Counting only lines that contain the string "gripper", how many are there in the data? Say the number alone.

RECORDS FOR THIS EXERCISE: Begin

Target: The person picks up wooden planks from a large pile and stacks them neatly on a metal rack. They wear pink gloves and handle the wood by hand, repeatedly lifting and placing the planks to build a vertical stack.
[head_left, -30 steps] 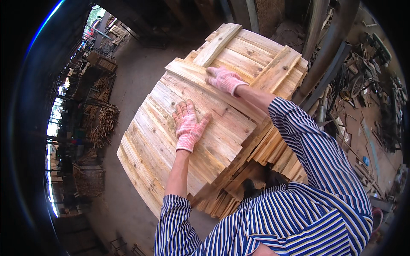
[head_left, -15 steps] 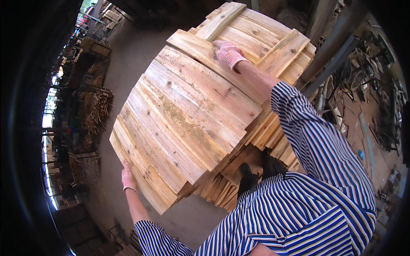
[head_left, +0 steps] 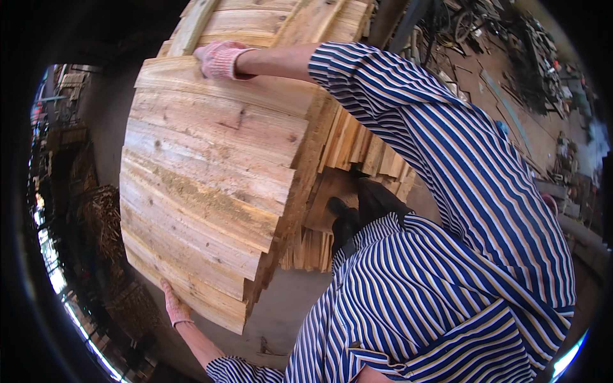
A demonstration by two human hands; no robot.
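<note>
A wide row of rough, knotty wooden boards (head_left: 211,159) lies side by side in front of me, several layers deep at its stepped right end. Sawdust is scattered over the middle boards. My right hand (head_left: 220,59), in a pink-and-white knit glove, is closed on the far edge of the row. Beside it is a crosswise batten (head_left: 196,25) on more boards behind. At the near left edge my left hand (head_left: 174,305), gloved alike, grips the outermost board; its fingers under the edge are hidden. The row lies between both hands.
More stacked wooden pieces (head_left: 357,147) stand below the boards, near my dark-clad legs (head_left: 370,201). A heap of thin sticks (head_left: 102,214) lies on the left. Metal posts (head_left: 408,25) and scattered scrap (head_left: 543,70) are at the upper right.
In the view, the boards and my right hand have shifted left and the row now lies more level. My left hand sits lower, and both hands keep their places on the boards.
</note>
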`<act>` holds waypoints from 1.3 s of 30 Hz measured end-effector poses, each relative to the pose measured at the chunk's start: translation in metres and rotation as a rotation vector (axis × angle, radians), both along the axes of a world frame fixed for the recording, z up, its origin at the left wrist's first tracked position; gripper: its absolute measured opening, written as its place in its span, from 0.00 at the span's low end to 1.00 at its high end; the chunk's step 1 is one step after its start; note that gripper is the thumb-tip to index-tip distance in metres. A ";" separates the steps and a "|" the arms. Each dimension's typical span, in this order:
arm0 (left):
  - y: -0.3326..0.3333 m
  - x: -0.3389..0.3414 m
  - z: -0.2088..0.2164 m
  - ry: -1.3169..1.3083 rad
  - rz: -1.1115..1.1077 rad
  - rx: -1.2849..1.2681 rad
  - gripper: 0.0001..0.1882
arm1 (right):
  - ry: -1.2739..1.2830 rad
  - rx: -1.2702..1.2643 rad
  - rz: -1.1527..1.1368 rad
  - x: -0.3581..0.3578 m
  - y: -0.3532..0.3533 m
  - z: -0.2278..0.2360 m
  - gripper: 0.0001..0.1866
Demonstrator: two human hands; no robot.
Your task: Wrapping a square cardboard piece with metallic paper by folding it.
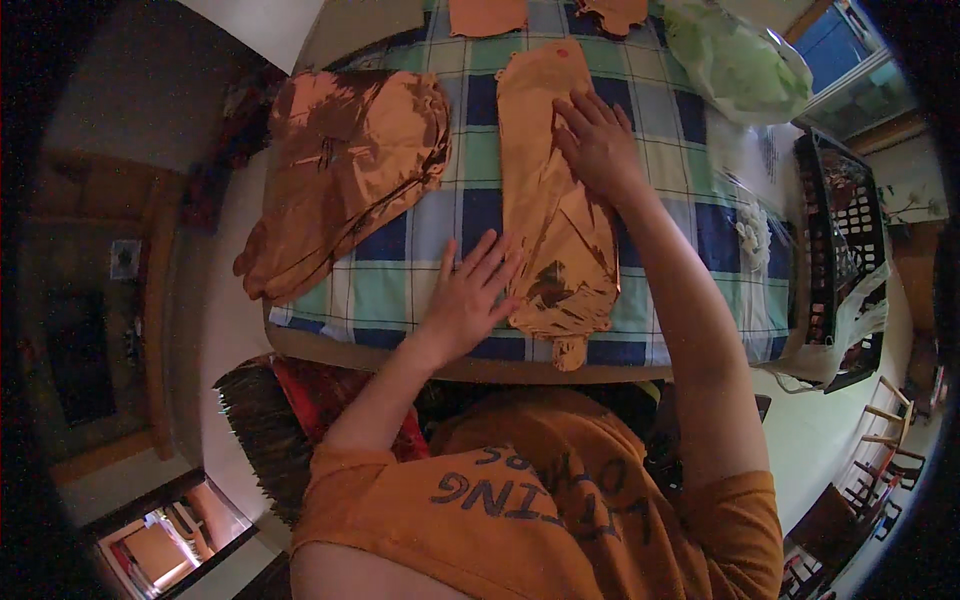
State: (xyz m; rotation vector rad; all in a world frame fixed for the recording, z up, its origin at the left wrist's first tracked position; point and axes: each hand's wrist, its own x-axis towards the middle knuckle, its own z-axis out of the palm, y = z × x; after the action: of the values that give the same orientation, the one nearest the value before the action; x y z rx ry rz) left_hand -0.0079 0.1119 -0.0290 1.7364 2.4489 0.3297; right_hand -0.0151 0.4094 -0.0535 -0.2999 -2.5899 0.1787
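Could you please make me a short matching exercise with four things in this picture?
1. right hand
2. left hand
3. crate
4. plastic bag

A. black, right of the checkered cloth
B. over the upper half of the long foil piece
C. pale green, at the picture's upper right
D. fingers spread, by the foil's lower left edge

Pairs: 1-B, 2-D, 3-A, 4-C

There are two hands, four foil lots and one crate.

We lose part of the foil under the right hand. The upper edge cuts two more foils, and we cannot tell what the crate holds.
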 end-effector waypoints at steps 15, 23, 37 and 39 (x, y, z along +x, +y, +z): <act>0.006 -0.007 -0.001 0.000 0.034 0.033 0.31 | -0.028 -0.005 -0.007 -0.001 0.002 0.003 0.22; 0.051 -0.056 -0.020 0.057 0.104 0.111 0.28 | -0.061 -0.057 -0.018 0.001 -0.002 0.008 0.22; 0.140 -0.134 -0.031 0.119 0.227 0.157 0.24 | -0.037 -0.048 -0.008 0.001 0.002 0.004 0.23; 0.141 -0.135 -0.029 0.181 0.231 0.167 0.24 | -0.034 -0.054 -0.004 0.001 0.001 0.004 0.23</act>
State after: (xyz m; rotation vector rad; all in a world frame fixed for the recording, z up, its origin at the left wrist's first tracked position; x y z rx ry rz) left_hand -0.1431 0.2525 -0.0584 1.6082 2.8360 0.4277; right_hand -0.0138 0.4101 -0.0499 -0.3304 -2.6215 0.2450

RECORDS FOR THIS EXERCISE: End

=== OUTPUT FOR THIS EXERCISE ===
3